The couple’s application says they could not apply for an STR permit before the moratorium because their wood stove was cracked and they needed to replace it to “secure chimney cleaning/hearth inspection required.” Due to material supply chain issues, according to demand, the installation of a new stove has been delayed.

Code enforcement officer Mike Orticelle said the Gerritys could have been approved for an STR permit with a cracked stove, with the caveat that the stove could not be used by tenants.

The Gerrities’ application indicates that they have no intention of renting the house more than necessary to cover homeownership costs.

The Gerrities’ request for deviation includes a brief financial analysis of the family’s projected financial losses under the moratorium. The Gerrities estimated that their home’s mortgage and utilities cost $3,000 per month, and the Gerrities estimated that being able to rent out their home as an STR would bring in $3,000 per month, which offsets those expenses. .

The Gerritys also included “Non-reimbursable expenses for business travel” as losses in the analysis, which range from a loss of $3,500 to over $7,000 per month.

Three of the four months the Gerritys listed for consideration in their financial analysis as months they would travel and use their home as their STR – June, October and November – would not apply to their case, since the moratorium ends in September . The city council does not plan to vote on the couple’s candidacy until next month, according to city supervisor Derek Doty.
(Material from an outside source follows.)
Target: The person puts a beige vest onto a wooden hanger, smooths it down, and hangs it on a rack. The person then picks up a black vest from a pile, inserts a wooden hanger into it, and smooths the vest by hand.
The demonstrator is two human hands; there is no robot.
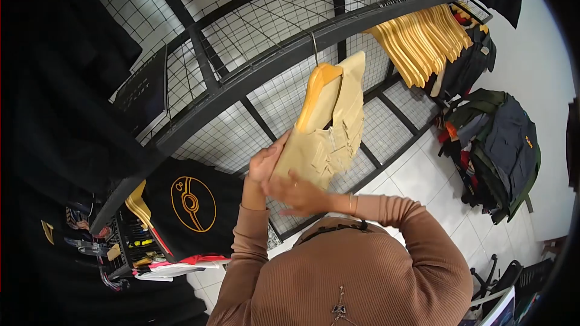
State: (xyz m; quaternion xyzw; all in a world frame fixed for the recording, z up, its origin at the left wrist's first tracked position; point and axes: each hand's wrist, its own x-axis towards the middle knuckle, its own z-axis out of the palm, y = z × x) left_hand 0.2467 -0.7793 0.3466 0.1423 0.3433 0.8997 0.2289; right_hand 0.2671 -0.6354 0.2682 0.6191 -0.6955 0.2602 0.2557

The only month in the couple’s financial analysis that would fall under the moratorium is July, when the couple estimate they would lose $3,000 if they were not allowed to rent out their home.

Public audience

Tim Gerrity presented his case to the North Elba City Council at the council’s public hearing for his application on Tuesday, and his wife Jill attended the hearing online. Gerrity mentioned that their single family home would be marketed as a family STR that had cribs and toys.

Councilor Emily Kilburn Politi asked Tim how often and how long the family travels. Tim estimated that they traveled between 10 and 14 days a month during the summer, less during the winter.

Councilor Jason Leon asked if the couple knew there was a “imminent” STR moratorium when buying their home in November. Tim said they did, but he claimed they weren’t able to get the permit sooner due to problems with getting their woodstove replaced and approved by an inspector, as detailed in the request of the couple.

There were deliberations at the hearing as to whether or not the Gerrities had approached the Department of Building and Planning for a permit before the moratorium. Tim said he thought he and Jill reached out “several times” at the service, and the couple think they should include the control of their stove in their last application for an STR permit; Orticelle said Thursday he doesn’t believe the Gerrities contacted his department.

A member of the public, Don Scammell, attended the meeting in person and commented on the Gerrity candidacy. He said the moratorium was a public notice, and he thought the Gerrities “should have been early.”

While the in-person public hearing for the Gerritys’ waiver request concluded on Tuesday, the city is still accepting public comments on the request until Wednesday, June 14. .

The city council plans to vote on the waiver request at its next regular council meeting at 5:30 p.m. on Tuesday, July 5, according to Doty.

Councilman Dick Cummings was not present at the public hearing or the board meeting on Tuesday.

Dudley said Thursday the city has not received any further requests for a moratorium waiver.

While a notice for Tuesday’s public hearing was not submitted on the city’s website or anywhere else online, Dudley did submit a public notice that was published in the May 24 edition of the Company. Dudley said she also posted a notice on the North Elba Town Hall notice board.